6.3.2.1. Scheduled, unattended invocation

DFbatch is ideally a batch process, run during off-hours. In the UNIX environment this is easily accomplished with the cron program. To use cron, simple include the needed DFbatch command-line equivalents in the crontab file. For additional information on using cron, refer to the UNIX man pages.

Example 6.15. Using cron to run DFbatch at scheduled times

0 23 * * * /opt/dfdiscover/bin/DFbatch -S idemo44.datafax.com -U datafax -C passwd 254 -i test_in.xml

Remember that the environment and path variables defined by your login are not available to cron, and hence /opt/dfdiscover must be set explicitly.


[Note]DFbatch exit status

When executing DFbatch several times with a sequence of control files (as might be done in a shell script), it is recommended to check the exit status of each execution before continuing with the next. Refer to DFbatch exit status.

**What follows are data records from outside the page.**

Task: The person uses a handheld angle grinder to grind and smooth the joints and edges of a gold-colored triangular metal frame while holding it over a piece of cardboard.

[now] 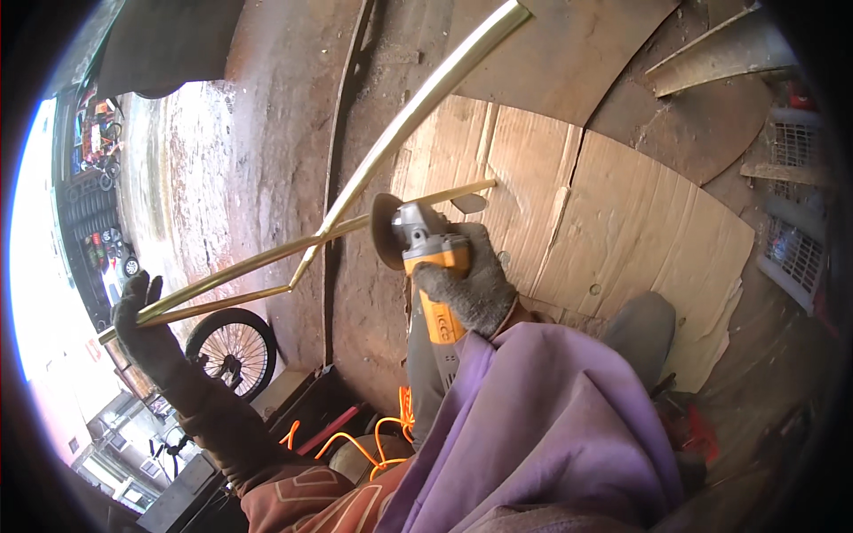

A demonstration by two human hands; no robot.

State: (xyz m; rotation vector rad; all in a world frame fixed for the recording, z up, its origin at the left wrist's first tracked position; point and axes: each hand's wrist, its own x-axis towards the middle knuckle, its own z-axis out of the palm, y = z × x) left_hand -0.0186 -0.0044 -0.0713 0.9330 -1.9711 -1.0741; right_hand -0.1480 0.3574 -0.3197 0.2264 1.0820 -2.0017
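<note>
The grey-gloved right hand (478, 286) is clamping its fingers around one yellow-and-grey angle grinder (441, 318), whose dark round disc (386, 233) is standing beside one straight gold-coloured metal tube (222, 278). The grey-gloved left hand (140, 338) is touching this near its left end; I cannot tell whether its fingers are closing. One bent gold-coloured tube (409, 125) is crossing it.

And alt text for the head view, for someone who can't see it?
A person's gloved right grip holds a yellow-and-gray angle grinder, its disc beside crossing gold-coloured metal bars; whether they touch is unclear. The gloved left grip is at the bars' left end. Flattened cardboard lies on the ground.
</note>
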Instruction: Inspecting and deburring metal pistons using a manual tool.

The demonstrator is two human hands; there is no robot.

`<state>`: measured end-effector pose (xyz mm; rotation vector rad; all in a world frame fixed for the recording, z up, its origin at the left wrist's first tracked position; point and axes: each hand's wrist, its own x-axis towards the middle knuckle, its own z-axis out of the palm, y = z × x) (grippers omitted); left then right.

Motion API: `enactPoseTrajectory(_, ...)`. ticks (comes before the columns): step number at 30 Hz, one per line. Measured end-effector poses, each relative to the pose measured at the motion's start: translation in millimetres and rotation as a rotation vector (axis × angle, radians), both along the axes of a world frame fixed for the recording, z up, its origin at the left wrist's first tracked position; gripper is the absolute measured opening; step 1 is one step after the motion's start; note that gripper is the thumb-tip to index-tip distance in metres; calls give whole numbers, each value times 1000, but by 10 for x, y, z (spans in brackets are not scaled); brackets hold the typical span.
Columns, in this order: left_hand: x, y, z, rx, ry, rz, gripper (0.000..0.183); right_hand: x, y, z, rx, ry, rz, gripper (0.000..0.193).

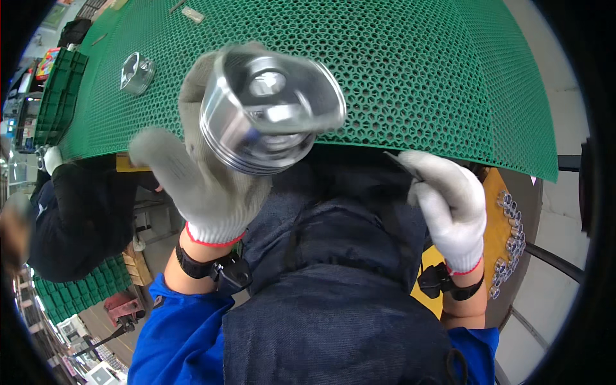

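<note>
A shiny metal piston [221, 122], slightly blurred, is held up over the mat's near edge with its hollow side showing. My gloved left hand [212, 167] supports it from behind and below; the thumb stands away to the left and the other fingers are mostly hidden by the piston. To the right, my gloved right hand [452, 199] pinches a thin, dark, pointed tool [399, 162] whose exact kind I cannot make out. Its tip points toward the upper left, apart from the piston. Another piston [137, 74] rests on the green mat at the far left.
The green perforated mat [410, 70] covers the bench. Several pistons [512, 237] stand on a yellow-brown surface at the right. A green crate [61, 96] stands at the left, near a person in dark clothing [83, 218]. A small pale piece [192, 15] lies on the mat's far side.
</note>
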<state>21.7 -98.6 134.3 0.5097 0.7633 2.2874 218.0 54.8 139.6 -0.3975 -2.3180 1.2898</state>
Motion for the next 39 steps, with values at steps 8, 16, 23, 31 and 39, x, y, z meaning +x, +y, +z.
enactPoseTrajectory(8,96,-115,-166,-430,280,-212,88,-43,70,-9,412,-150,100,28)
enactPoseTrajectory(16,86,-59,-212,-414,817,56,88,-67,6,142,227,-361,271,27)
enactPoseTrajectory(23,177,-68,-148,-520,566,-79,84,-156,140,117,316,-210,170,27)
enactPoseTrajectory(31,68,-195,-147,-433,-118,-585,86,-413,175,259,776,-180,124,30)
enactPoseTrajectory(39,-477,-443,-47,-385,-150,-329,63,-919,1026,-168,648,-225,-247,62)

6.3.2.2. Processing subsets of batches

Recall that the root document element, BATCHLIST, can contain one or more nested BATCH elements. The option -b batchname(s) can be used to select for processing specific batches by their name. For example, the command:

% DFbatch -S idemo44.datafax.com -U datafax -C passwd -b simple 254 -i test_in.xml

processes only the batch named simple from the control file, independent of how many other batches are defined. If the control file defines only the batch named simple then execution of DFbatch with and without -b simple are equivalent. However, if the control file defines three batches named simple, hard, and, difficult, it would be possible to process only a subset of the defined batches with a command like

% DFbatch -S idemo44.datafax.com -U datafax -C passwd -b "simple difficult" 254 -i another_in.xml

which would process the two batches simple and difficult while skipping the batch named hard.

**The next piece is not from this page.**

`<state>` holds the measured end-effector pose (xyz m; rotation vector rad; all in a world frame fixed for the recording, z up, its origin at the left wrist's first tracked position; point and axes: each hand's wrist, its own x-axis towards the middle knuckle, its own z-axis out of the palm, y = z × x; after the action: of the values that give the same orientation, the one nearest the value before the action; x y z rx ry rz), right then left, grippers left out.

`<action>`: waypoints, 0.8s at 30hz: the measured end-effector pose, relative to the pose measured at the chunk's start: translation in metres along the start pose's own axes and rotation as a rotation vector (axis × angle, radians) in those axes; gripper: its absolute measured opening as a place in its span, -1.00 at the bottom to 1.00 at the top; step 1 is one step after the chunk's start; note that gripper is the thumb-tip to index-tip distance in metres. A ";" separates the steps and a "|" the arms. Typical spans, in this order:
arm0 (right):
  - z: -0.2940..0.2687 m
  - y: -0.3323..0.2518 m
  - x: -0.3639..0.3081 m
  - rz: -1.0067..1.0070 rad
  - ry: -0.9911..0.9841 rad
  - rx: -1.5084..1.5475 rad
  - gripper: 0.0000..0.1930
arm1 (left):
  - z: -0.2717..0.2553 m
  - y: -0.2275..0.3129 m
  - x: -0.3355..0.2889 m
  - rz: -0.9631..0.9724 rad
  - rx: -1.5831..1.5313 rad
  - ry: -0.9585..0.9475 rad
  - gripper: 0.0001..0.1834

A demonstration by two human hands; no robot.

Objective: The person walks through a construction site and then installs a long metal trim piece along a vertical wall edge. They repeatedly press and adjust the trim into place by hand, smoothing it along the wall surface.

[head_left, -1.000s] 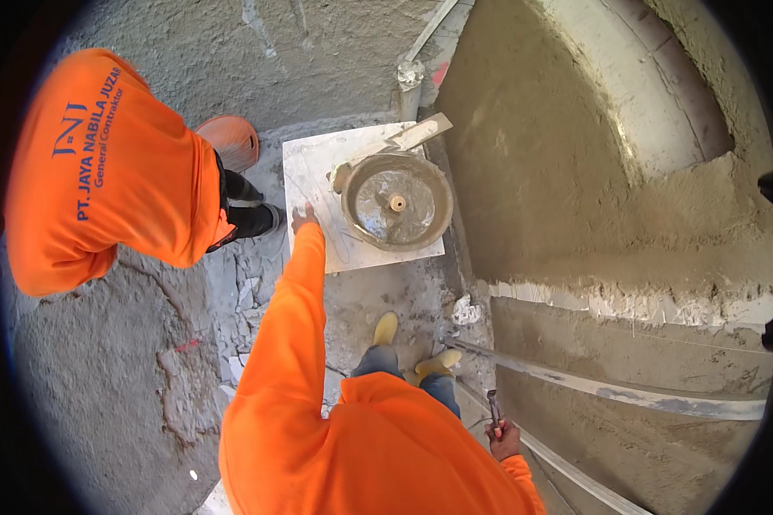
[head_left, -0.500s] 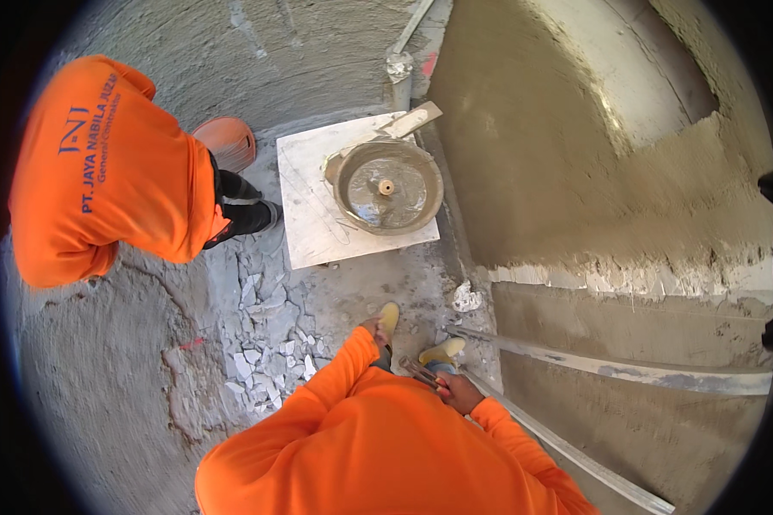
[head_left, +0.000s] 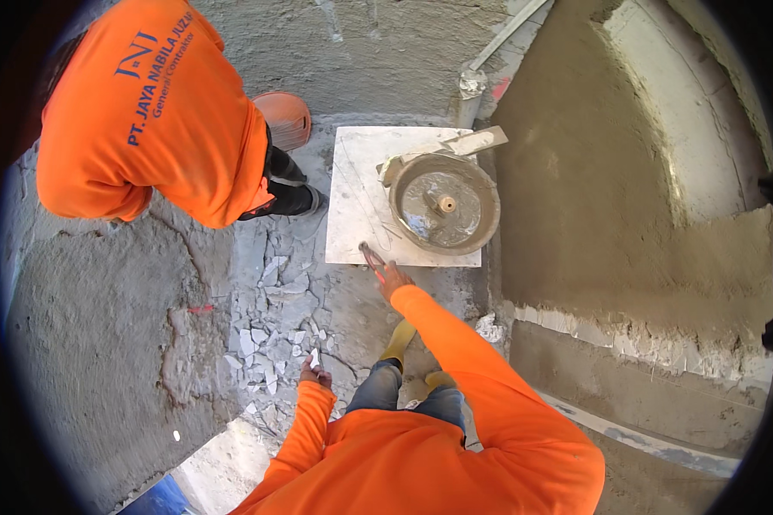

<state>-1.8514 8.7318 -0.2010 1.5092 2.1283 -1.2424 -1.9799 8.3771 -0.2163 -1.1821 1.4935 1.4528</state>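
My right hand reaches forward, wrapped round the red handles of a pair of pincers. Their head is over the near edge of a pale square board. On that board stands a round basin with wet grey mortar inside and a small knob-like piece in its middle. My left hand hangs low above broken tile pieces, its fingers loosely bent and apart. A white shard shows just beyond its fingertips; whether they touch it I cannot tell.
A co-worker in an orange shirt bends over at the left, beside an orange bucket. A wooden float lies across the basin's far side. Plastered walls rise ahead and to the right. A long metal straightedge lies at the lower right.
My right hand has carried the pincers from beside my body forward to the board. My left hand has moved left toward the tile pieces. The view has shifted left.
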 end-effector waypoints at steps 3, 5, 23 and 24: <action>-0.001 -0.043 -0.003 -0.183 0.491 -0.066 -0.50 | 0.043 -0.017 -0.060 0.110 0.135 -0.195 -0.81; -0.010 -0.064 -0.027 -0.423 0.324 0.200 -0.51 | 0.078 -0.030 -0.103 0.172 0.203 -0.400 -0.70; -0.213 0.012 -0.278 -0.353 0.837 0.901 -0.73 | 0.287 -0.104 -0.353 0.247 0.582 -1.565 -0.43; -0.217 0.016 -0.288 -0.348 0.844 0.885 -0.73 | 0.297 -0.107 -0.366 0.324 0.601 -1.595 -0.44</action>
<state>-1.6568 8.7095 0.1023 2.4203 2.5466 -2.1543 -1.7931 8.7221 0.0654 0.6222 0.7502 1.3135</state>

6.3.2.3. Re-ordering batches for processing

When multiple batches appear in the control file, and multiple batches are processed, default ordering specifies that the batches be processed in the order that they appear in the file. Using -b it is possible to alter the processing order at invocation time without altering the control file.

Consider the following skeleton of a control file.

<?xml version="1.0"?>
<BATCHLIST>
        <BATCH name="b1">
                ...
        </BATCH>
        <BATCH name="b2">
                ...
        </BATCH>
        <BATCH name="b3">
                ...
        </BATCH>
</BATCHLIST>

Invoked in the default fashion,

% DFbatch -S idemo44.datafax.com -U datafax -C passwd 254 -i simple_in.xml

DFbatch will process batches b1, then b2, and finally b3. Order of processing can be altered on an ad-hoc basis through use of -b, as in the following example that processes batch b3 first, and then b1, skipping b2:

Example 6.16. Process batches named b3 and b1

% DFbatch -S idemo44.datafax.com -U datafax -C passwd -b "b3 b1" 254 -i simple_in.xml


[Note]Note

If non-default ordering is commonly achieved with this method, it is recommended that the control file be edited to permanently re-order the batches.

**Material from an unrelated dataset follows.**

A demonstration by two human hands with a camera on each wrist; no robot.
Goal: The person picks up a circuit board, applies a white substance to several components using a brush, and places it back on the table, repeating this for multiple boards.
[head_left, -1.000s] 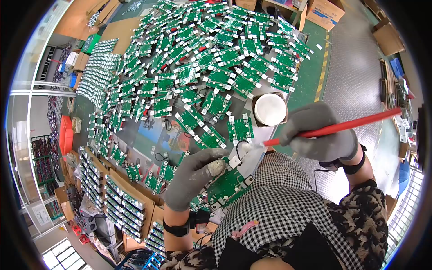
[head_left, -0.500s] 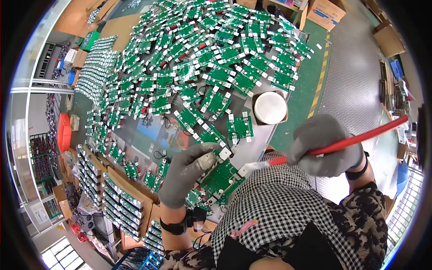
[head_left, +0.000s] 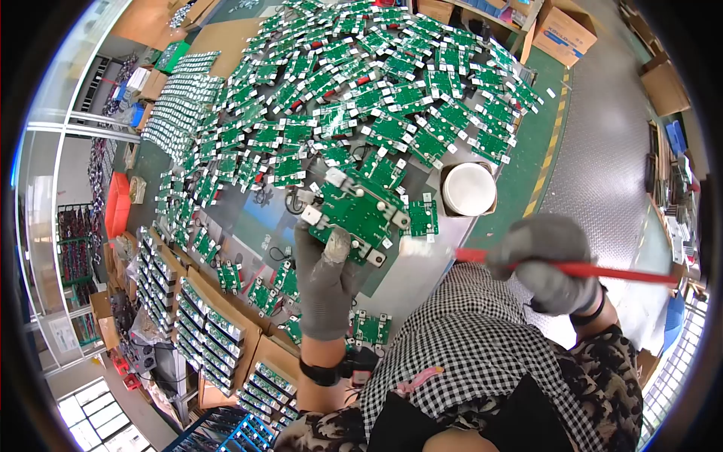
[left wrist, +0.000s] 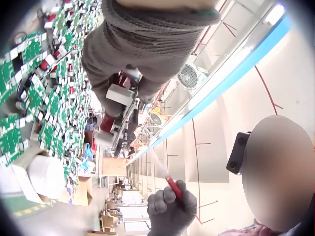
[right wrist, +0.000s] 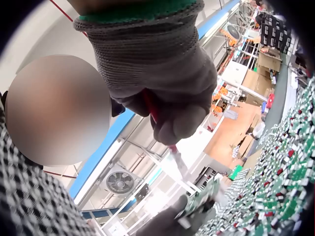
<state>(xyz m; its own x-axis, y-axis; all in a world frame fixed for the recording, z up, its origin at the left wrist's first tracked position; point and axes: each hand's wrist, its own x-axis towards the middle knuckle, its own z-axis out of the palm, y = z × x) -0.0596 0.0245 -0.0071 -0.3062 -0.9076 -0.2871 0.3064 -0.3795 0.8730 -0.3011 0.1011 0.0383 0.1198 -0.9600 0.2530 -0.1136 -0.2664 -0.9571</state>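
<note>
In the head view my gloved left hand (head_left: 324, 279) grips a green circuit board (head_left: 358, 215) by its near left edge, thumb on the upper face. White blocks sit at the board's corners. The left wrist view shows that board edge-on under the fingers. My gloved right hand (head_left: 550, 260) holds a brush by its red handle (head_left: 617, 273). Its pale bristles (head_left: 422, 247), blurred, point left at the board's right corner, with a small gap showing. A white round tub (head_left: 468, 188) stands in a box beyond the brush.
Many similar boards (head_left: 392, 132) with dark leads cover the table (head_left: 403, 282). At the lower left, cardboard trays (head_left: 203, 335) hold boards in rows. A red bin (head_left: 117, 205) is at the left, and a carton (head_left: 561, 34) stands on the floor at the far right.
My left hand has lifted the board up and away from my body and turned it. The brush has moved off the board's near area and now lies nearly level. The head view has shifted slightly.
</note>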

6.3.2.4. Post-processing batch log files

The log information recorded by a batch execution is also in XML format. This makes it amenable to further processing, filtering, or transformation (also called styling). Of course, post-processing is only meaningful if the control file uses a LOG element and the value of the which attribute is not none; otherwise, there is no log information available to post-process.

For this release, the only post-processing that is supported by DFbatch is transformation of the log output via XSL. This is accomplished with one or more XSL style sheets that are able to transform the log information into HTML without affecting the log file itself. HTML is the most common output format but is certainly not the only one. An XSL transformation could just as easily create another XML file, plain text output, or even PDF. The simplest method for specifying post-processing is at DFbatch execution time with the command:

% DFbatch -p xsl study control_file > htmlfile

This command processes, in the same manner as already described, the batch in control_file in the context of study study. When the processing completes the log information is immediately post-processed with the default XSL transformation to create an HTML view of the log information that is stored to htmlfile. Note that the log file is not changed which allows post-processing to re-occur at a future time with the same XSL transformation, or a different XSL transformation to achieve different views of the same log. This post-processing of XML via XSL (or other) transformation is the key ingredient that allows DFbatch to separate content creation from presentation.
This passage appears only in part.